Run python3 ./melting-cavity.py ./output to execute this
post-processing code, where ./output is the directory that
contains the simulation results. In post-processing, the position of the solid-liquid interface at the top, center and bottom of the cavity, as well as the melted volume fraction are plotted and compared with experiments of Gau and Viskanta [2]. Note that the discrepancies in the interfaces are attributed to the two-dimensional simulations and they were also observed and reported by Blais and Ilinca [1].
Improving Computational Performances with Stasis Constraints#
Lethe is able to constrain temperature-dependent stasis on fluids.
To use this feature, the constrain stasis subsection is added to the parameter file (see melting-cavity-stasis-constraint.prm):
subsection constrain stasis
set enable = true
set number of constraints = 1
subsection constraint 0
set fluid id = 0
set min temperature = 0
set max temperature = 28.5
end
end
Employing this feature enables a more effective conditioning of the global matrix by imposing homogeneous velocity and pressure constraints on degrees of freedom (DoFs) of cells within the specified temperature range, consequently reducing computation time. For example, running the simulation with 16 CPU cores and the stasis constraint specified above only takes \(\sim 24 \; \mathrm{minutes}\) while the solved quantities of interest remain unchanged.
Caution
When using this feature, ensure that the imposed max temperature value is lower than the solidus temperature of the material. Additionally, we advise maintaining a buffer zone to prevent disruption to fluid flow resolution near the melting zone.

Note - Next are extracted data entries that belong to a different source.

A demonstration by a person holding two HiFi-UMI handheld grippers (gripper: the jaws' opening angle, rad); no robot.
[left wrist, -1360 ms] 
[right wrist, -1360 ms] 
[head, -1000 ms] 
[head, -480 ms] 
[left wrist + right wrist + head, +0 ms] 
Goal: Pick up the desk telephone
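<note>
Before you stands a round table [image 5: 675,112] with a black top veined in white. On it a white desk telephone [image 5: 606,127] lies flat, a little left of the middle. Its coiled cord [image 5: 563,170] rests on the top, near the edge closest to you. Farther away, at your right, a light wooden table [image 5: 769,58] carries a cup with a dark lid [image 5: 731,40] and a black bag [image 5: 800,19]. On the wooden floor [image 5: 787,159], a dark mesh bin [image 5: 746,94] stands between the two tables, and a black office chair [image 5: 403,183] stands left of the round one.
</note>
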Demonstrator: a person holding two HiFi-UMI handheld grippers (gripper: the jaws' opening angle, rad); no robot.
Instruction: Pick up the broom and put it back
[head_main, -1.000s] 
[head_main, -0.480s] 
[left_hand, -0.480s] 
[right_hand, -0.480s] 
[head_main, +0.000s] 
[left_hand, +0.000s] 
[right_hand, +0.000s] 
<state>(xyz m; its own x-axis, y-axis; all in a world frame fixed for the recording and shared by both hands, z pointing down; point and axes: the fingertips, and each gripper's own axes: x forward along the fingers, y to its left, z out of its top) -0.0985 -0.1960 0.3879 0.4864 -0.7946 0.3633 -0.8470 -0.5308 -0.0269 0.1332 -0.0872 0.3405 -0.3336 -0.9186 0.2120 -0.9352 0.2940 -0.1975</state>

Darcy Penalization: An Alternative Approach#
Lethe supports an alternative strategy to impose stasis (no motion) within the solidified material using a Darcy-like penalization. This penalization adds a forcing term to the momentum equation to prohibit the motion of the solid instead of increasing its viscosity. This has the advantage of leading to a better matrix conditioning, at the expense of potentially increased motion within the solid phase. To enable this forcing term, a velocity source term must be specified:
subsection velocity source
set Darcy type = phase_change
end
Furthermore, the phase change subsection within the physical properties but also be modified to specify the Darcy penalty of the solid and liquid phase:
subsection physical properties
set number of fluids = 1
set reference temperature = 29.8
subsection fluid 0
set thermal conductivity model = constant
set thermal conductivity = 0.040516842071415184
set thermal expansion model = phase_change
set thermal expansion = 1
set rheological model = phase_change
set specific heat model = phase_change
set density = 1
subsection phase change
# Enthalpy of the phase change
set latent enthalpy = 200
# Temperature of the liquidus
set liquidus temperature = 29.8
# Temperature of the solidus
set solidus temperature = 29.6
# Specific heat of the liquid phase
set specific heat liquid = 1
# Specific heat of the solid phase
set specific heat solid = 1
# Kinematic viscosity of the liquid phase
set viscosity liquid = 0.0007366698558439125
# Kinematic viscosity of the solid phase
set viscosity solid = 0.0007366698558439125
# Thermal expansion of the liquid phase
set thermal expansion liquid = 1
# Thermal expansion of the solid phase
set thermal expansion solid = 0
# Permeability of the liquid phase
set Darcy penalty liquid = 0
# Permeability of the solid phase
set Darcy penalty solid = 1e4
end
end
end
Note that the viscosity of the liquid and the solid phase are now identical and that a very strong Darcy penalty coefficient is applied on the solid phase to restrict its motion. A third approach would be to combine this Darcy term with the viscosity model used above, resulting in an hybrid approach.
The following graph shows the evolution of the liquid fraction as a function of time using the viscous penalty, Darcy penalty and hybrid penalty strategy. We see that the viscous penalty tends to increase the amount of molten material. Whether or not this is a physical phenomenon cannot be assessed here.